Your task: Reproduce the full listing without a single change.

Material for this exercise:
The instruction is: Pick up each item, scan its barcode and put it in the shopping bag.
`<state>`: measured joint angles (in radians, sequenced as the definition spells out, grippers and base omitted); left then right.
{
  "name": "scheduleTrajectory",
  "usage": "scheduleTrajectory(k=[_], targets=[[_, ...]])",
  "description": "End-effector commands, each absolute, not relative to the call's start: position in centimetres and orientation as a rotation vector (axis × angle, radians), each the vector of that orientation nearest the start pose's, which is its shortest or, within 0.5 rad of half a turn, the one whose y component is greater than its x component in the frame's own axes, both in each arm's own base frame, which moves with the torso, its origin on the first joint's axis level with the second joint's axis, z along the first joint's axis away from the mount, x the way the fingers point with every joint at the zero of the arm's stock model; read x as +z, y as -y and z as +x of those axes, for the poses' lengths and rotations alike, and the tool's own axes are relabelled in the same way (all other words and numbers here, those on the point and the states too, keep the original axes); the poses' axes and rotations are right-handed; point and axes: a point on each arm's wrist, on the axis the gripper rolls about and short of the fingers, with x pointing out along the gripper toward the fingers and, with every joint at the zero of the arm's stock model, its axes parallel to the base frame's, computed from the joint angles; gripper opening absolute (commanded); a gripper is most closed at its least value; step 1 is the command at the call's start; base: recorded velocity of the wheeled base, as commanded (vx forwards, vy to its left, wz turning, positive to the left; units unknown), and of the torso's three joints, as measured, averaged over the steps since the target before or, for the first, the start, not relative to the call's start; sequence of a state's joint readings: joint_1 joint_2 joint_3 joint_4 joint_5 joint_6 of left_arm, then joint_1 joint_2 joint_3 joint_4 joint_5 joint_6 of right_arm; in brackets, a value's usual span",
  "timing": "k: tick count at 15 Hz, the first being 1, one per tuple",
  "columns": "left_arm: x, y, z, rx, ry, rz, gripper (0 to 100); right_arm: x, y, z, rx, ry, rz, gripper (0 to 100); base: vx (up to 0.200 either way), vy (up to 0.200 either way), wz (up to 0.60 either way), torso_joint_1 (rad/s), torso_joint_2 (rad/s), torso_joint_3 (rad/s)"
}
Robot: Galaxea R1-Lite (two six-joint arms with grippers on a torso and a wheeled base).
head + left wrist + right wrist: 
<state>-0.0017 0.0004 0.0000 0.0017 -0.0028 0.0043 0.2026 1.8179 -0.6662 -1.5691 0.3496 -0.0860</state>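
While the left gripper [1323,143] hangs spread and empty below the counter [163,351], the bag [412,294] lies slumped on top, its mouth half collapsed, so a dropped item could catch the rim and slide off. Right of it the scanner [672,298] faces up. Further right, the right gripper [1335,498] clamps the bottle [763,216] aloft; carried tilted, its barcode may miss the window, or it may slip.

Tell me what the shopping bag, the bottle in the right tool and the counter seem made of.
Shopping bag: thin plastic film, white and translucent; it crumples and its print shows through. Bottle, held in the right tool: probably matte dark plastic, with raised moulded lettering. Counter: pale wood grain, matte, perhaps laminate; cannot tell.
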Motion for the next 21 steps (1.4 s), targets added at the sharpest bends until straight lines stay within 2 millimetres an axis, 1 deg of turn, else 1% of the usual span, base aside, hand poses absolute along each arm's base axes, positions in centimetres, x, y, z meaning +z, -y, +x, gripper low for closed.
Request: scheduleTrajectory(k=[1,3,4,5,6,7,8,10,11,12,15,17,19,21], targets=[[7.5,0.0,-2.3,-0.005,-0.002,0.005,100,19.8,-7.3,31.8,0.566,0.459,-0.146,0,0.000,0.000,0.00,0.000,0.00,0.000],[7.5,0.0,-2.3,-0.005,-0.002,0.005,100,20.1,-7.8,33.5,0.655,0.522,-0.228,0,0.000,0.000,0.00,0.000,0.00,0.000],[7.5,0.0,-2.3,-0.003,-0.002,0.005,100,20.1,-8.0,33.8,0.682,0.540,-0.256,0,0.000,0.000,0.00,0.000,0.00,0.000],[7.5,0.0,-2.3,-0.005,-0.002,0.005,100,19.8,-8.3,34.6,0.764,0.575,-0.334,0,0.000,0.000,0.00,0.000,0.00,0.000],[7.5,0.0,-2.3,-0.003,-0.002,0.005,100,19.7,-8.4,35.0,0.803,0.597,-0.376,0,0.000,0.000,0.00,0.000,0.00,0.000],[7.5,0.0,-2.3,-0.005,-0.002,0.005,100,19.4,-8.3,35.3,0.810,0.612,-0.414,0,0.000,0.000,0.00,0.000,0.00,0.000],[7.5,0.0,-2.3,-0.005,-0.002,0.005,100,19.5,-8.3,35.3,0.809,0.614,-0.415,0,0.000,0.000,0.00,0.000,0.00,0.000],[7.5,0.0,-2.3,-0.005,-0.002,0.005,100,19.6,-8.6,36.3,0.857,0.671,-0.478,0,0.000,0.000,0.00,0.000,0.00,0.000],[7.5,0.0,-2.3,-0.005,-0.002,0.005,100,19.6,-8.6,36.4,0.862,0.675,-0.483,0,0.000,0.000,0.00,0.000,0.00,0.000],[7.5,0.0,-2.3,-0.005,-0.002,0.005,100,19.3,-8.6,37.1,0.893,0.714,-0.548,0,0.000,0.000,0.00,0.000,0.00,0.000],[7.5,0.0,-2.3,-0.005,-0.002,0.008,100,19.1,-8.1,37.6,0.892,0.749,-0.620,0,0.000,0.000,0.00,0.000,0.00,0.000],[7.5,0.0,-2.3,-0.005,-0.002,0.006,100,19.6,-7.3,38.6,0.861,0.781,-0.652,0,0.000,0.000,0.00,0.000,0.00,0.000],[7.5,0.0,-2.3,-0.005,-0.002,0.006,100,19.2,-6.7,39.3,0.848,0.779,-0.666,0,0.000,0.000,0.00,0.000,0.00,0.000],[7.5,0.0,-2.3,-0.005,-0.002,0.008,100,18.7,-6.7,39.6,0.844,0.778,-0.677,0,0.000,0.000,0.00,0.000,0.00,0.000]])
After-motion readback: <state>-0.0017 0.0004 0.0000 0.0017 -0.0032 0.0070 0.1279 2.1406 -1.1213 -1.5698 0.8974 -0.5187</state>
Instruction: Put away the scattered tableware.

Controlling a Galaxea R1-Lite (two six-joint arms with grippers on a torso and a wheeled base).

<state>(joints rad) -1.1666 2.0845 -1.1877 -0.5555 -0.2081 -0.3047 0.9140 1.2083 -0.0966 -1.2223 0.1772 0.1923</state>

Your solution:
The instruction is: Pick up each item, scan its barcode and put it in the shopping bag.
`<state>`: measured joint angles (in radians, sequenced as the definition spells out, grippers and base omitted); left then right.
{
  "name": "scheduleTrajectory",
  "usage": "scheduleTrajectory(k=[_], targets=[[_, ...]])",
  "description": "End-effector commands, each absolute, not relative to the call's start: position in centimetres and orientation as a rotation vector (axis × angle, radians), each the vector of that orientation nearest the start pose's, which is its shortest or, within 0.5 rad of half a turn, the one whose y component is greater than its x component in the frame's own axes, both in each arm's own base frame, which moves with the torso, its origin on the first joint's axis level with the second joint's axis, z along the first joint's axis away from the mount, x the way the fingers point with every joint at the zero of the arm's stock model; read x as +z, y as -y and z as +x of those axes, for the poses' lengths and rotations alike, and the tool's own axes are relabelled in the same way (all other words and numbers here, those on the point and the states too, keep the original axes); the poses' axes and rotations are right-handed; point and axes: a point on each arm's wrist, on the axis the gripper rolls about and short of the fingers, with x pointing out along the gripper toward the fingers and, with every joint at the zero of the arm's stock model, its axes parallel to the base frame's, computed from the joint angles; gripper opening absolute (commanded); a gripper is most closed at its least value; step 1 is the command at the call's start; base: recorded velocity of the wheeled base, as commanded (vx forwards, vy to its left, wz turning, positive to the left; units unknown), and of the torso's three joints, as measured, averaged over the steps since the target before or, for the first, the start, not relative to the call's start; sequence of a state's joint readings: joint_1 joint_2 joint_3 joint_4 joint_5 joint_6 of left_arm, then joint_1 joint_2 joint_3 joint_4 joint_5 joint_6 of right_arm; in brackets, a value's usual span",
  "timing": "k: tick count at 15 Hz, the first being 1, one per tuple",
  "columns": "left_arm: x, y, z, rx, ry, rz, gripper (0 to 100); right_arm: x, y, z, rx, ry, rz, gripper (0 to 100); base: vx (up to 0.200 either way), vy (up to 0.200 either way), wz (up to 0.60 either way), torso_joint_1 (rad/s), torso_joint_2 (rad/s), torso_joint_3 (rad/s)"
}
Robot: Galaxea R1-Lite (two six-joint arms with grippers on a torso and a wheeled base).
head + left wrist + right wrist: 
<state>-0.0017 0.0004 0.0000 0.0017 -0.0028 0.0043 0.2026 1.8179 -0.6662 -1.5691 0.3496 -0.0860</state>
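While the left gripper [1323,143] hangs spread and empty below the counter [163,351], the bag [412,294] lies slumped on top, its mouth half collapsed, so a dropped item could catch the rim and slide off. Right of it the scanner [672,298] faces up. Further right, the right gripper [1335,498] clamps the bottle [763,216] aloft; carried tilted, its barcode may miss the window, or it may slip.

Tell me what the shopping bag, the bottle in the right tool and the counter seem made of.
Shopping bag: thin plastic film, white and translucent; it crumples and its print shows through. Bottle, held in the right tool: probably matte dark plastic, with raised moulded lettering. Counter: pale wood grain, matte, perhaps laminate; cannot tell.
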Motion for the next 21 steps (1.4 s), targets added at the sharpest bends until straight lines stay within 2 millimetres an axis, 1 deg of turn, else 1% of the usual span, base aside, hand poses absolute along each arm's base axes, positions in centimetres, x, y, z meaning +z, -y, +x, gripper low for closed.
Request: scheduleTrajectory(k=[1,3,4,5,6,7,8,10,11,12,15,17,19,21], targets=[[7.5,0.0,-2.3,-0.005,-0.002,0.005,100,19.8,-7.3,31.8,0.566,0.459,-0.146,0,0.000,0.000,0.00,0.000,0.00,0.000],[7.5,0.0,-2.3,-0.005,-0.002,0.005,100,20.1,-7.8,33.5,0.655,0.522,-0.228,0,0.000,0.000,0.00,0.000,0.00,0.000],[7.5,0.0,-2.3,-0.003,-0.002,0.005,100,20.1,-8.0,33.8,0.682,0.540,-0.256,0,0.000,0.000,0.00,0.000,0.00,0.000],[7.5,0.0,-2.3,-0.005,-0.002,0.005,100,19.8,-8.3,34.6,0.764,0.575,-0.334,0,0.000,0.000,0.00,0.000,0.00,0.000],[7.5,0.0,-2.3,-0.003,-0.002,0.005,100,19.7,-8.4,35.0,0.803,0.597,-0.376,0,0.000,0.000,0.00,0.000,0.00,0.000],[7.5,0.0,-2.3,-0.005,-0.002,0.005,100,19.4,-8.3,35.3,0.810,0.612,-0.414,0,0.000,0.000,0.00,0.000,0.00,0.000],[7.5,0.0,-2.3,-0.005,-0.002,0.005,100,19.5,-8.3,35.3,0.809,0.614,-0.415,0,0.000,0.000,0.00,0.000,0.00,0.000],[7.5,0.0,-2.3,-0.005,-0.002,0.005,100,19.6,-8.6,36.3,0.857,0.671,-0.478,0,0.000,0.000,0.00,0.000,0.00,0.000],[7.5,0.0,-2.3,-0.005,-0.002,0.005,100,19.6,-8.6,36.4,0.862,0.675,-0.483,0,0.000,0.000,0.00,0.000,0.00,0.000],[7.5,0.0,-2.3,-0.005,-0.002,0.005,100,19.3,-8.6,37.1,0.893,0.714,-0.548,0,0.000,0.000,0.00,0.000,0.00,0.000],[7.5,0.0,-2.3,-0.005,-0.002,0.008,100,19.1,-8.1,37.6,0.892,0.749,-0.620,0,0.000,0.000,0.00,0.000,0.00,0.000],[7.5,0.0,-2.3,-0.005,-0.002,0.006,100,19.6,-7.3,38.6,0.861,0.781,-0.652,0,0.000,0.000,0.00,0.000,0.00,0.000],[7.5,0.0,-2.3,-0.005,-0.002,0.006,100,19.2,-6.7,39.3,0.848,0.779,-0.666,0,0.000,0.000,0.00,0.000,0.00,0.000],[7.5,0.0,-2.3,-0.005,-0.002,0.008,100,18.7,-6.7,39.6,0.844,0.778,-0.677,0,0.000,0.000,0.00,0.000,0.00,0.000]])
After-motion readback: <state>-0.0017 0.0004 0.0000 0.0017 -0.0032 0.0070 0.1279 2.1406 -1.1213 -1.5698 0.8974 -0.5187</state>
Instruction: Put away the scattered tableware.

Controlling a Galaxea R1-Lite (two six-joint arms with grippers on a torso and a wheeled base).

<state>(joints rad) -1.1666 2.0845 -1.1877 -0.5555 -0.2081 -0.3047 0.9140 1.2083 -0.0966 -1.2223 0.1772 0.1923</state>

The answer given above is complete.